After three years of continuous losses, Atlas (NYSE) has adopted a plan to lift itself out of the red in fiscal 1994.
The turnaround strategy is being implemented by a new management team headed by Steve Manz and Michael Gross, both former executives of Royal Oak Mines.
The company’s key asset is the 3,000-ton-per-day Gold Bar project near Eureka, Nev. The open-pit project, now in its sixth year of operation, produces an average of 80,000 oz. gold per year.
In fiscal 1993, however, the operation turned out only 55,080 oz., with total production costs of US$485 per oz. (US$323 cash cost plus US$162 non-cash). This 33% decrease in production, as well as an increase in minesite costs, was attributed to three factors: lower grades and recoveries, permitting delays and failure in the pit highwall.
The new plan aims to reduce costs at both the corporate and minesite levels, and includes US$3 million of exploration spending to rebuild the reserve base. Targets include a 40% reduction in head office costs, a return of production to 80,000 oz., and numerous operational improvements. The benefits of the program are already being reflected in financial results for the first quarter ended Sept. 30, 1993. Atlas reported a loss of US$913,000 for this period, compared with a loss of US$2.4 million in the same quarter a year earlier. The total cost to produce an ounce of gold fell to US$376 (all minesite and head office costs) for the latest quarter, compared with US$490 a year earlier.

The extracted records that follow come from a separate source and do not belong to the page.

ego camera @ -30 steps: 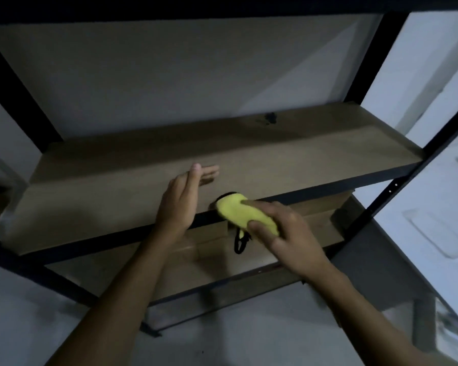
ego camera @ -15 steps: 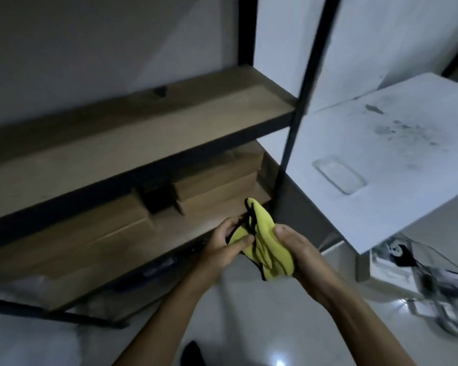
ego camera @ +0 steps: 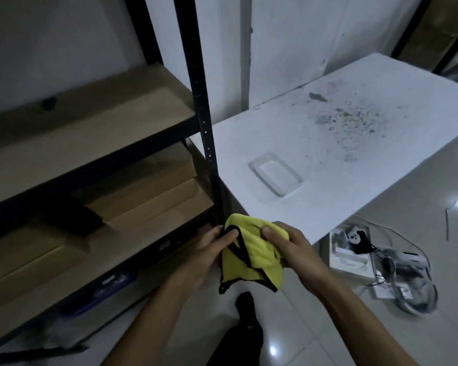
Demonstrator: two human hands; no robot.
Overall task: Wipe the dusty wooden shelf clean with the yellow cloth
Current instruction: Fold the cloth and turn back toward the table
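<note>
Holding the yellow cloth (ego camera: 251, 257) in front of me, I see it crumpled, with a black stitched border and a small loop hanging at its lower corner. My left hand (ego camera: 212, 249) pinches its left edge with the thumb and my right hand (ego camera: 294, 249) grips its bunched top. It hangs above the floor, just right of the wooden shelf (ego camera: 90, 133).

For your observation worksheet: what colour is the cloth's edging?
Black edging on the yellow cloth, seen in the head view.
</note>
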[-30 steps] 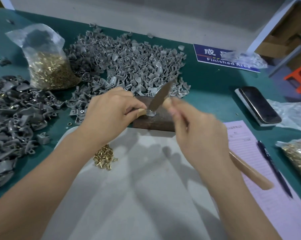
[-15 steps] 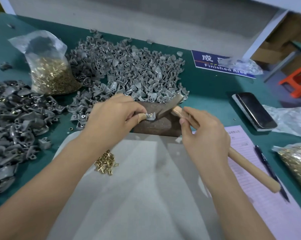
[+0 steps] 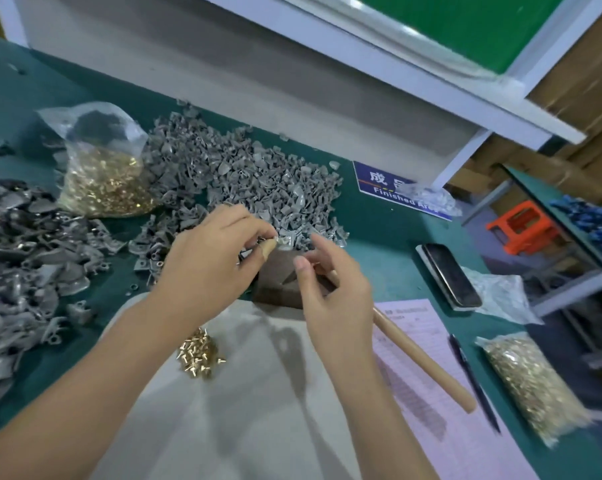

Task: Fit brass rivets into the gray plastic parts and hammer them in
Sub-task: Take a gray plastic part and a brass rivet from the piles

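While pinched by left hand [image 3: 209, 268] fingers [image 3: 254, 233], gray part [image 3: 285, 241] sits at their tips.

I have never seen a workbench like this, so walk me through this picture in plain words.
There is no machine here: a person works with bare hands, filmed by a camera worn on the head, looking down at a green table.

The left hand pinches a small gray plastic part above a dark block. The right hand holds a hammer by its wooden handle; the hammer's head is mostly hidden behind that hand.

Around them lie heaps of gray parts, a little pile of loose brass rivets on a gray sheet, two clear bags of rivets, a phone, a pink form with a pen, and a blue "Finished Area" sign.
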Demonstrator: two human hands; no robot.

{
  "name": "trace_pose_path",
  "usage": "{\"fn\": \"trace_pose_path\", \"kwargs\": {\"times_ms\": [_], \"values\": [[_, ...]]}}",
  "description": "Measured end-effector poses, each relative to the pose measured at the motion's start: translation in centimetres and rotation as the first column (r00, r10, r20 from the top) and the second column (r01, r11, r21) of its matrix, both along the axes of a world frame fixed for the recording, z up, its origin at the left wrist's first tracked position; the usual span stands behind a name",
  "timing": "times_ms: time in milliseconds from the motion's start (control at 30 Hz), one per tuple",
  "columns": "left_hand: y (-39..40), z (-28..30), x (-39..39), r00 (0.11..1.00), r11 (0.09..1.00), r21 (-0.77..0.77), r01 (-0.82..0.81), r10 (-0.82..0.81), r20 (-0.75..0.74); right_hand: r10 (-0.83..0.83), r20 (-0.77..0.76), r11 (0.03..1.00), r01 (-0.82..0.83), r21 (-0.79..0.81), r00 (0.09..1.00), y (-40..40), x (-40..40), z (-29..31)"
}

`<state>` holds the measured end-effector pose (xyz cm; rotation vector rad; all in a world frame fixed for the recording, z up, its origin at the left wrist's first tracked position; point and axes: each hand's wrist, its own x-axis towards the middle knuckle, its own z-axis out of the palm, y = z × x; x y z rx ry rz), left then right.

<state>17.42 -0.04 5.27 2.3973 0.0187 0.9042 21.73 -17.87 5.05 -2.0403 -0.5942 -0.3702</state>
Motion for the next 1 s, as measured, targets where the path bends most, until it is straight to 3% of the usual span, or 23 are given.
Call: {"fn": "trace_pose_path", "kwargs": {"times_ms": [233,467,600,867,1000], "values": [[3.0,2.2,-4.7,0.994,0.994,0.005,-0.105,0.105,-0.029,0.215,-0.085,0.976,-0.214,0.03,0.973,5.2,-1.6,2.3],[11.3,2.1,-14.5,0.897,0.927,0.017,-0.376,0.368,-0.245,0.475,-0.102,0.855,-0.486,-0.181,0.874,15.2,-6.3,2.0],[14.2,1.6,-19.8,0.838,0.895,-0.012,-0.447,0.414,-0.355,0.586,-0.093,0.762,-0.587,-0.275,0.805,19.5,-8.9,1.0],[15.5,0.7,-22.4,0.813,0.861,-0.056,-0.506,0.454,-0.366,0.624,-0.162,0.711,-0.641,-0.289,0.764,22.4,-10.3,-0.4],[15.0,1.3,-21.8,0.838,0.863,-0.073,-0.5,0.461,-0.293,0.562,-0.178,0.769,-0.589,-0.248,0.808,19.9,-8.3,0.1]]}}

During the quarter, Atlas sold certain securities for US$8.4 million to Phoenix Holdings of Toronto. Atlas’s new chairman, David Birkenshaw, says the latest quarter represents a turning point:
“Since taking over management of Atlas, we have been aggressively pursuing programs to cut costs at both the corporate and minesite levels. Operating changes include raising the cutoff grade at Gold Bar and instituting a screening program to improve simultaneously the grade of ore milled and reduce hauling costs. We are also examining various underground mining plans which could enhance the mine’s performance in areas where high open-pit stripping ratios are expected.”